Warum es nicht immer sinnvoll ist, direkt nach dem Training einen Proteinshake zu trinken
Überflüssige Kalorienaufnahme
Wenn Sie bereits ausreichend Protein über Ihre tägliche Ernährung aufgenommen haben, kann ein zusätzlicher Proteinshake direkt nach dem Training überflüssige Kalorien liefern, die sich im schlimmsten Fall als Fett anlagern. Ihr Körper benötigt nicht immer sofort nach dem Training eine riesige Menge an Protein – vielmehr kommt es auf die Gesamtausbeute an Aminosäuren über den gesamten Tag an. Morton et al. (2018) zeigen, dass es wichtiger ist, die tägliche Proteinzufuhr zu optimieren, als sich auf ein spezifisches Zeitfenster zu konzentrieren .
Ein nachhaltigerer Ansatz für die Proteinsynthese
Anstatt sich auf das vermeintlich kurze anabole Fenster nach dem Training zu konzentrieren, ist es sinnvoller, den Fokus auf eine gleichmäßige Verteilung der Proteinzufuhr über den Tag zu legen. So wird der Körper kontinuierlich mit den nötigen Aminosäuren versorgt, die für den Muskelaufbau und die Regeneration notwendig sind. Zudem wirkt das Sättigungsgefühl durch proteinreiche Mahlzeiten deutlich länger.
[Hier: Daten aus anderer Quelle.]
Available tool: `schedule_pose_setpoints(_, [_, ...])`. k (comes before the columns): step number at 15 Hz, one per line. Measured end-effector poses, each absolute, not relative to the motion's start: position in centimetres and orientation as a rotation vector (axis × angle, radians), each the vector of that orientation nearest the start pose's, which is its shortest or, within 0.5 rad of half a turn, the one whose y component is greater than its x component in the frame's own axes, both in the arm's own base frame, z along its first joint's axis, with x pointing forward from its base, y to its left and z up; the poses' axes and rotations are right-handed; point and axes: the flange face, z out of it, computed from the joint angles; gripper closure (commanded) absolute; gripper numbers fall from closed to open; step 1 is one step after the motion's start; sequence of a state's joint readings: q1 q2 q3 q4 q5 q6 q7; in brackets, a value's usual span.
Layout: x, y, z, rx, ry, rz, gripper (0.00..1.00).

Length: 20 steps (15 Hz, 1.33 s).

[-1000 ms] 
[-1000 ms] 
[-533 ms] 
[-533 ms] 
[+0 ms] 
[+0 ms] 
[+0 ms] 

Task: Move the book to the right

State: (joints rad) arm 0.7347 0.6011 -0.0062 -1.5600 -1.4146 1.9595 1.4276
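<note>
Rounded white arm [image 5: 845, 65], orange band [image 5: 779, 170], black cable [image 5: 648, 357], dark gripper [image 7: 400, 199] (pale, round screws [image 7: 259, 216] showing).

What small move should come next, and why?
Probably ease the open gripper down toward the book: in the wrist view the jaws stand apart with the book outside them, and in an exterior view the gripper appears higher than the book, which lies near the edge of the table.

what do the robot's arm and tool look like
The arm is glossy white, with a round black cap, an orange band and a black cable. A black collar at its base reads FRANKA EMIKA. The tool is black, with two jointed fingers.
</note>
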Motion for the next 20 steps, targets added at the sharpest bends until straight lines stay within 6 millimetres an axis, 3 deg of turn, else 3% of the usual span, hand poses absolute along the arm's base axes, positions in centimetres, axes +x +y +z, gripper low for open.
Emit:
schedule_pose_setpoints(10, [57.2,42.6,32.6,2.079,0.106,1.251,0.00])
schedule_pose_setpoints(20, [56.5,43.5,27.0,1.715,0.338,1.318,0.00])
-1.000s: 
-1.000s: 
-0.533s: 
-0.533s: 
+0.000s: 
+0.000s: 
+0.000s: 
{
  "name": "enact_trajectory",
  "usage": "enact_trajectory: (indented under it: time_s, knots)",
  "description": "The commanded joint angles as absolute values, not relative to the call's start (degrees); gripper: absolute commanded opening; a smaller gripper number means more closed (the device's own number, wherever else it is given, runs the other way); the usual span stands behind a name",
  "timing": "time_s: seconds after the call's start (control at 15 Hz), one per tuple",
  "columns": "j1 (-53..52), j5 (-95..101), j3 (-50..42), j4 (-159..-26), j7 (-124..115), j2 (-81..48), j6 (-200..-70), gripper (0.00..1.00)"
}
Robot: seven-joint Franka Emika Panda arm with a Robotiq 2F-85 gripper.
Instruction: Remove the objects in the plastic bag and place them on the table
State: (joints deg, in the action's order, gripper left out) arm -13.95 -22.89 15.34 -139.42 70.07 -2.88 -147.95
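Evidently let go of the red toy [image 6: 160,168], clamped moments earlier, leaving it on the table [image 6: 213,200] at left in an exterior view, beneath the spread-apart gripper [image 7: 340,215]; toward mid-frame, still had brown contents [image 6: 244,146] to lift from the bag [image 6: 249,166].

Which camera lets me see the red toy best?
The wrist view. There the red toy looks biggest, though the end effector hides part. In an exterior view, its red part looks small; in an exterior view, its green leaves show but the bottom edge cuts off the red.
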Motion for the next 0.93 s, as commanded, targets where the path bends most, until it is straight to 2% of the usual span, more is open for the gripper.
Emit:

Fazit: Timing und Qualität der Proteinzufuhr zählen
Statt sich blindlings auf den Proteinshake direkt nach dem Training zu verlassen, sollten Fitnessbegeisterte ihre Proteinzufuhr sorgfältig planen und auf den gesamten Tag verteilen. Wenn möglich auch immer zusammen mit einer Mahlzeit ballaststoffreichen, schonend gegarten Gemüsesorten! Die Einnahme von Proteinen vor dem Schlafengehen – idealerweise in Form einer proteinreichen Mahlzeit oder eines Caseinshakes – kann besonders vorteilhaft sein, um die nächtliche Muskelproteinsynthese zu fördern und den Muskelabbau zu verhindern. Wenn ich "vor dem Schlafengehen" schreibe, meine ich, wie oben bereits erwähnt, ca. 2,5 - 3 Stunden vor der geplanten Nachtruhe.
Die einzig wirklich sinnvolle Supplementierung während des Trainings sind BCAAs, die helfen können, den Muskelabbau zu verringern und die Proteinsynthese zu unterstützen, während sie gleichzeitig die Trainingsleistung verbessern können.
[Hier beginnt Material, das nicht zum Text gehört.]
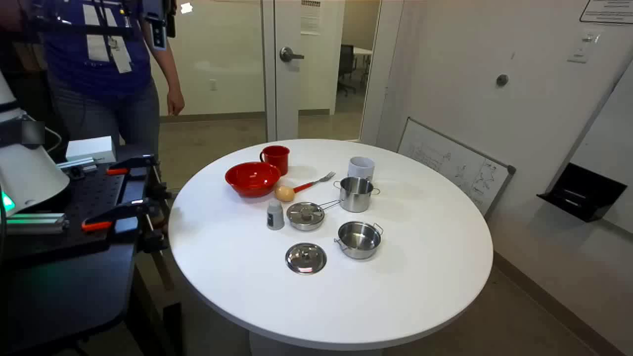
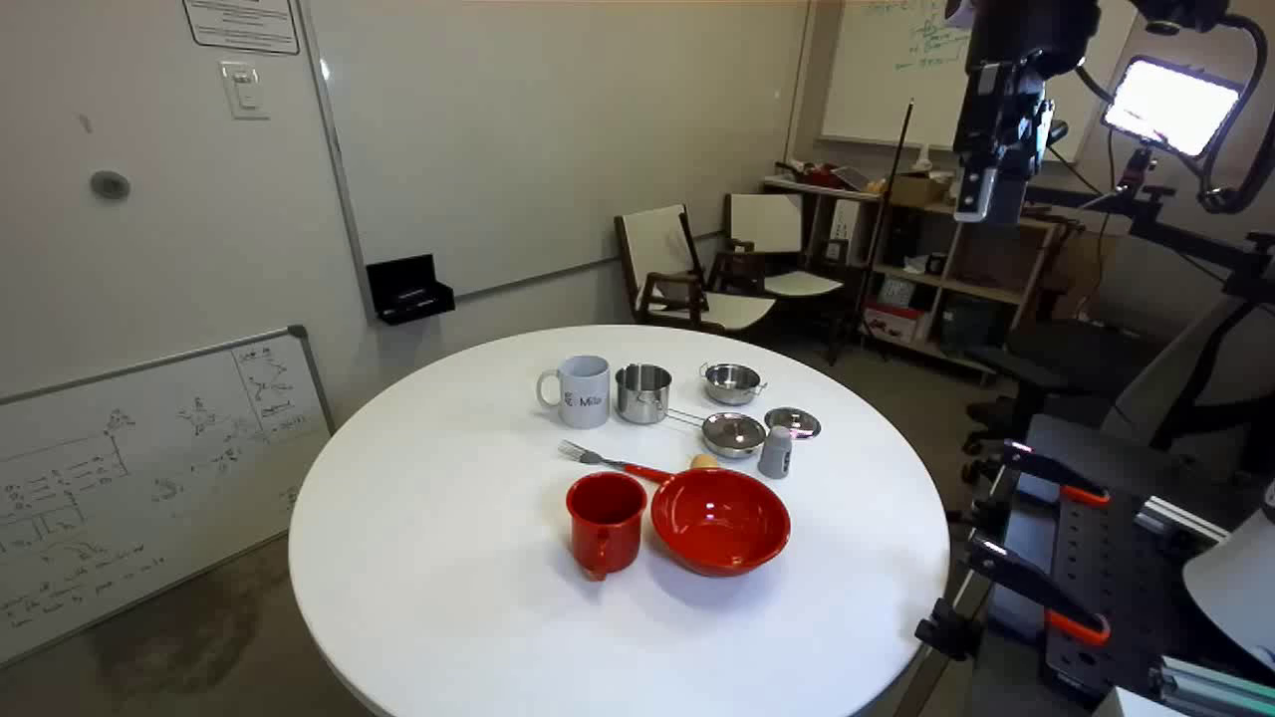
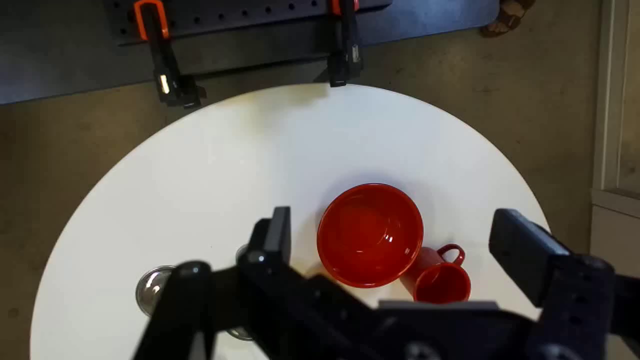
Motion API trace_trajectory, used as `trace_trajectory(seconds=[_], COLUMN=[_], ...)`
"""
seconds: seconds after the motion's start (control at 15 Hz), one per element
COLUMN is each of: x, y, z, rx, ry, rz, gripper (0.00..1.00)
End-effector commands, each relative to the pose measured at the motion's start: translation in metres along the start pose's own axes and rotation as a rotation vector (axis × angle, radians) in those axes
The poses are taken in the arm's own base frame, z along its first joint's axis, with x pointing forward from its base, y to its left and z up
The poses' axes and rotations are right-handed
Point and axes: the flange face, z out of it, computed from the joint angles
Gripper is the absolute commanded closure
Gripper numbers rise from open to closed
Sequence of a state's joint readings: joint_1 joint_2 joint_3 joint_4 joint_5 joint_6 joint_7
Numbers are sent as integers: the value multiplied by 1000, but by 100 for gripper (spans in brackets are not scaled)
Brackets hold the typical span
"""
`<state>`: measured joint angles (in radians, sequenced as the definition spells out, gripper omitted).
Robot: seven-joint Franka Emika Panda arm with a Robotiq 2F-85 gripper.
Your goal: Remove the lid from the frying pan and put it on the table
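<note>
- Silvery metal caught my eye first: a lid (image 1: 305,211) sat over the frying pan (image 1: 306,227), both on the round white table (image 1: 410,282).
- A second lid (image 1: 306,258), there it was, lay flat on the white top, near the pan but apart from it.
- My gripper (image 3: 392,240) now, and what a spread: the wrist view gave me jaws standing wide, well away from each other.
- In both exterior views I saw it hang high above the table.
- Just beside the pan I had a grey shaker (image 1: 275,216); near its handle tip stood the steel pot (image 1: 355,195).
- The two-handled steel bowl (image 1: 359,241) sat near that second lid.
- Red next! The red bowl (image 1: 253,179) had the red mug (image 1: 275,159) just beside it, with a tan egg-shaped thing (image 1: 285,193) and a red-handled fork (image 1: 314,183) close by.
- A white mug (image 1: 361,167) stood upright near the pot; in an exterior view I caught its dark lettering.
</note>
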<state>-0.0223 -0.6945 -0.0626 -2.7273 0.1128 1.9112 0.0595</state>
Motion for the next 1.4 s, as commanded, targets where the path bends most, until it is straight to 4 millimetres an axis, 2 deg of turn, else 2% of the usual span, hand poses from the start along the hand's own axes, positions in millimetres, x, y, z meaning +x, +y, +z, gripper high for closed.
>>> trace_trajectory(seconds=[0.0,0.27,0.53,0.93,1.13,1.33], x=[0,33,81,158,194,221], y=[0,4,8,4,3,11], z=[0,5,29,83,121,161], rx=[0,28,13,-23,-70,-109], ry=[-1,55,139,179,148,83], rz=[0,50,120,255,283,299], gripper=[0,0,0,0,0,0])
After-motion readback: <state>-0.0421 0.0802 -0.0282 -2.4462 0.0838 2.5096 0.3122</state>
Also, überdenken Sie Ihr Proteinspiel! Ein strategisch geplanter abendlicher Proteinshake könnte der Schlüssel zu besseren Ergebnissen im Muskelaufbau, Muskelerhalt und einer effizienteren Regeneration sein.
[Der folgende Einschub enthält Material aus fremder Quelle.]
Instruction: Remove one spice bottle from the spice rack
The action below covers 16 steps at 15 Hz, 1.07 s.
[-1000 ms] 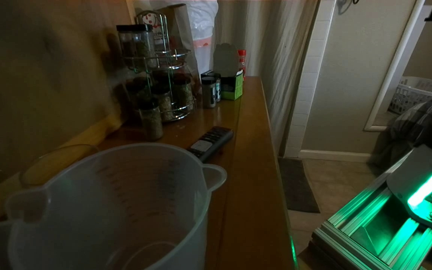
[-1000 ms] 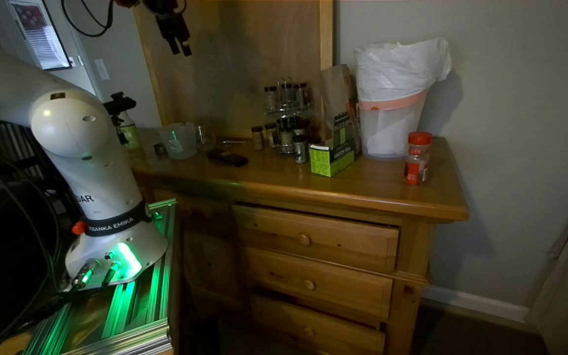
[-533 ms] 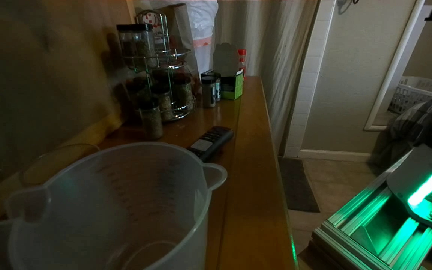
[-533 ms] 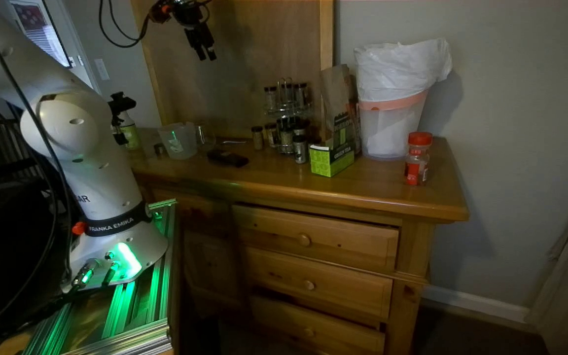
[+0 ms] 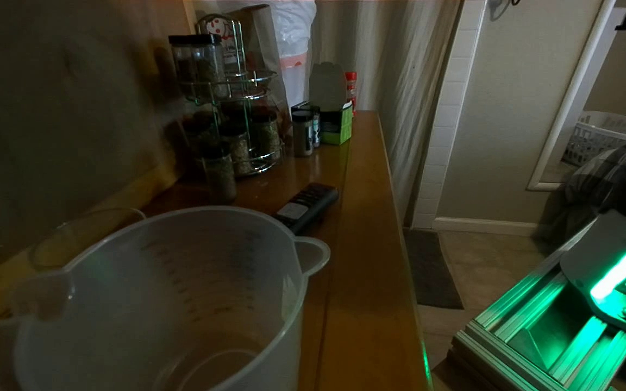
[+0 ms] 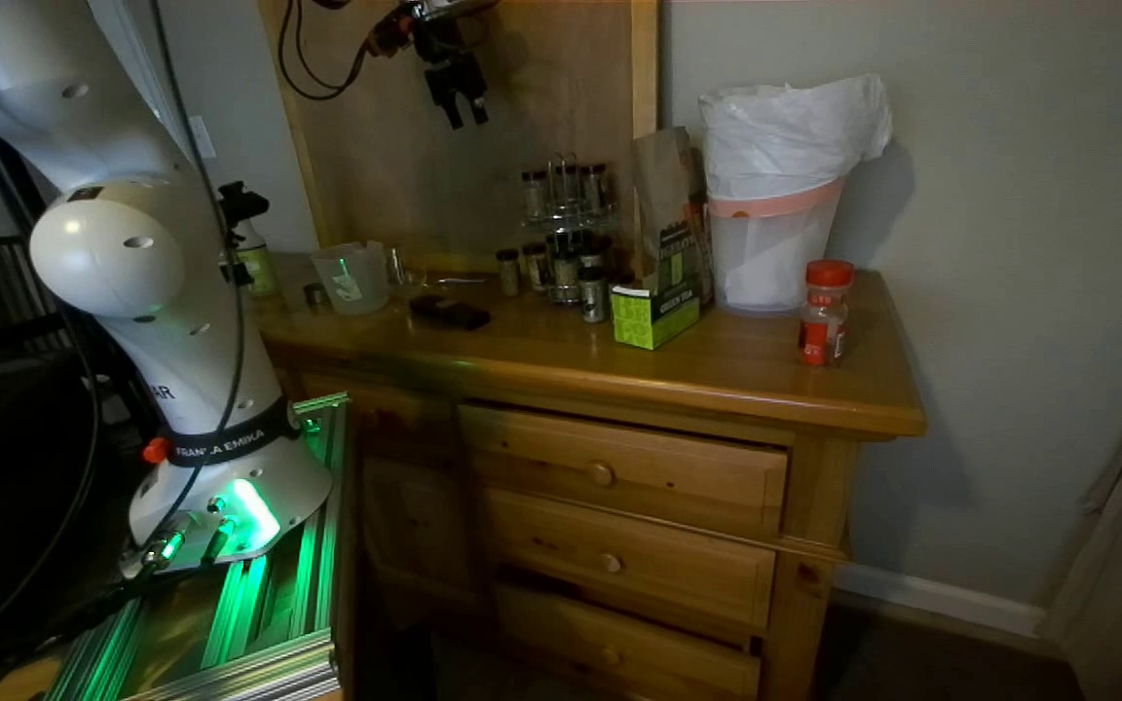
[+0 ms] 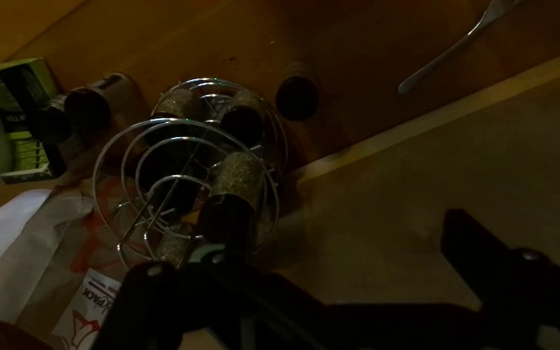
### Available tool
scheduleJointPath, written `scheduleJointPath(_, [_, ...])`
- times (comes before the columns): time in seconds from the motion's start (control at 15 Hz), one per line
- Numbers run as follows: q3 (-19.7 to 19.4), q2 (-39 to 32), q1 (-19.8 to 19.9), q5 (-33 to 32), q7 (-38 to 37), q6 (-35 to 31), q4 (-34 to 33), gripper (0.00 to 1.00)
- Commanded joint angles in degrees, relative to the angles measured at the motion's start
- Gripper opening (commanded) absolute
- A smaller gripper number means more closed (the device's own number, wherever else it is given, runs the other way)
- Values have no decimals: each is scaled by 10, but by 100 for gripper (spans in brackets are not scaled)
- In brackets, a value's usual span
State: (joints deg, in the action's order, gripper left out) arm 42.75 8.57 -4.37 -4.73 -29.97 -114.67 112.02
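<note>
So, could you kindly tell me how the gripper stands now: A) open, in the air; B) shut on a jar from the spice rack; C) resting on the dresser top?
A: in an exterior view the gripper hangs above the dresser top, and the wrist view shows its fingers spread apart.

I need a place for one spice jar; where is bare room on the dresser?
The dresser top shows bare wood between the green tea box and red-capped bottle in front of the bucket, and between the black handset and front edge. Crowded: around the spice rack, with loose jars close.
</note>
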Motion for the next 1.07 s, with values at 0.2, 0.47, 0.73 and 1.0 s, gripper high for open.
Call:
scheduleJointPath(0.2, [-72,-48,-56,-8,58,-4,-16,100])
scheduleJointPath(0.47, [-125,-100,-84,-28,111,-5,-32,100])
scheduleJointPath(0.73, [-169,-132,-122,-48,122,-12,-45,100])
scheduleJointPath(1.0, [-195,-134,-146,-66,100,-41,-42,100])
Ihr Körper wird es Ihnen danken – nicht nur während des Trainings, sondern vor allem während der wertvollen Stunden seiner Erholung in der Nacht.
Ihr Gesundheits-Pionier
Quellen:
Schoenfeld, B. J., Aragon, A. A., Wilborn, C. D., Krieger, J. W., & Sonmez, G. T. (2013). The effect of protein timing on muscle strength and hypertrophy: a meta-analysis. Journal of the International Society of Sports Nutrition, 10(1), 53.
Res, P. T., Groen, B., Pennings, B., Beelen, M., Senden, J. M., Kuipers, H., & van Loon, L. J. (2012). Protein ingestion before sleep improves postexercise overnight recovery. Medicine and Science in Sports and Exercise, 44(8), 1560-1569.
Trommelen, J., & van Loon, L. J. (2016). Pre-sleep protein ingestion to improve the skeletal muscle adaptive response to exercise training. Nutrients, 8(12), 763.
Van Loon, L. J. (2012). Is there a need for protein ingestion during exercise? Sports Medicine, 42(Suppl 1), S69-S77.
Smith, G. I., & Reilly, C. J. (2013). Mechanisms of muscle protein synthesis and breakdown during recovery from exercise. Journal of Physiology, 591(2), 415-424.
Blomstrand, E., Eliasson, J., Karlsson, H. K., & Köhnke, R. (2006). Branched-chain amino acids activate key enzymes in protein synthesis after physical exercise. The Journal of Nutrition, 136(1 Suppl), 269S-273S.
Morton, R. W., Murphy, K. T., McKellar, S. R., Schoenfeld, B. J., Henselmans, M., Helms, E., ... & Phillips, S. M. (2018). A systematic review, meta-analysis and meta-regression of the effect of protein supplementation on resistance training-induced gains in muscle mass and strength in healthy adults. British Journal of Sports Medicine, 52(6), 376-384.